● **Work required**
Keeping pictures out, repeat the lines of the listing below exactly, starting at its first line and finishing with the one that holds "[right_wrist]".

'''

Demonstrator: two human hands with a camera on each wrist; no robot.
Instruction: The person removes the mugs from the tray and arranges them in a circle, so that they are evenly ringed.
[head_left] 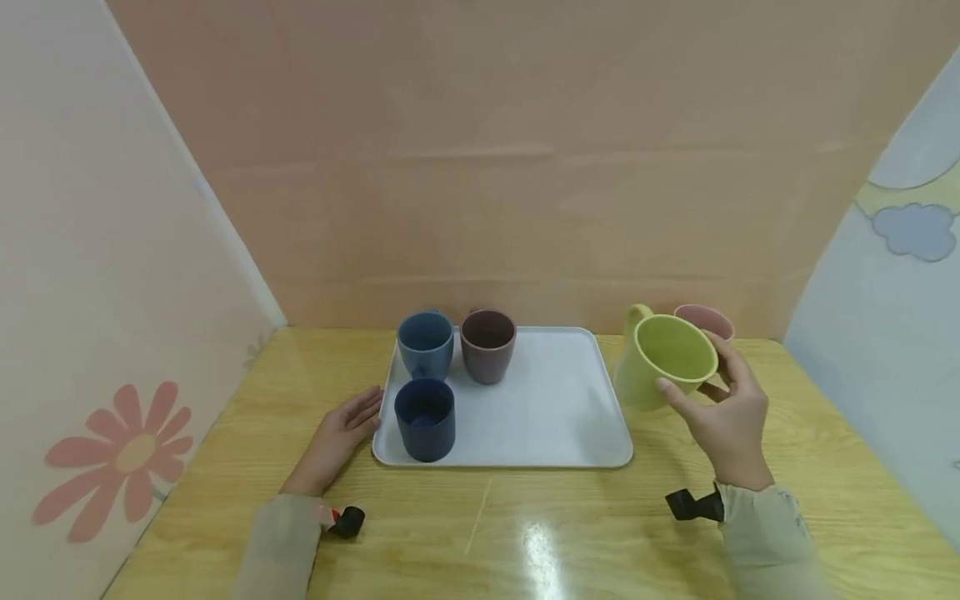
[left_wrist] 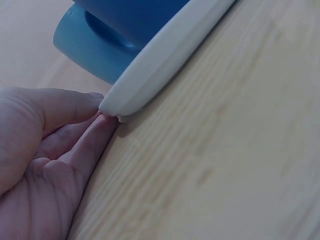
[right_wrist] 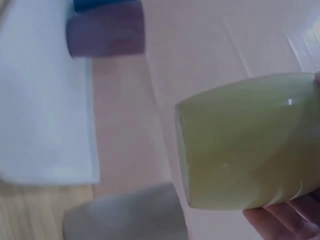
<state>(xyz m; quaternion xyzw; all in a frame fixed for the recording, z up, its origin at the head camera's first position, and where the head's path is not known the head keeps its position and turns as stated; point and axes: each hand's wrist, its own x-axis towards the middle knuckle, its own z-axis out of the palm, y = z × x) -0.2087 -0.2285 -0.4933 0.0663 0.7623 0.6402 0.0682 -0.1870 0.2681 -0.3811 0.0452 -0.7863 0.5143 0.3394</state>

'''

● **Result**
Demonstrator: two human hands with a camera on each wrist; no robot.
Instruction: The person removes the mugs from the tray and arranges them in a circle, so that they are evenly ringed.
[head_left] 
[left_wrist] 
[right_wrist] 

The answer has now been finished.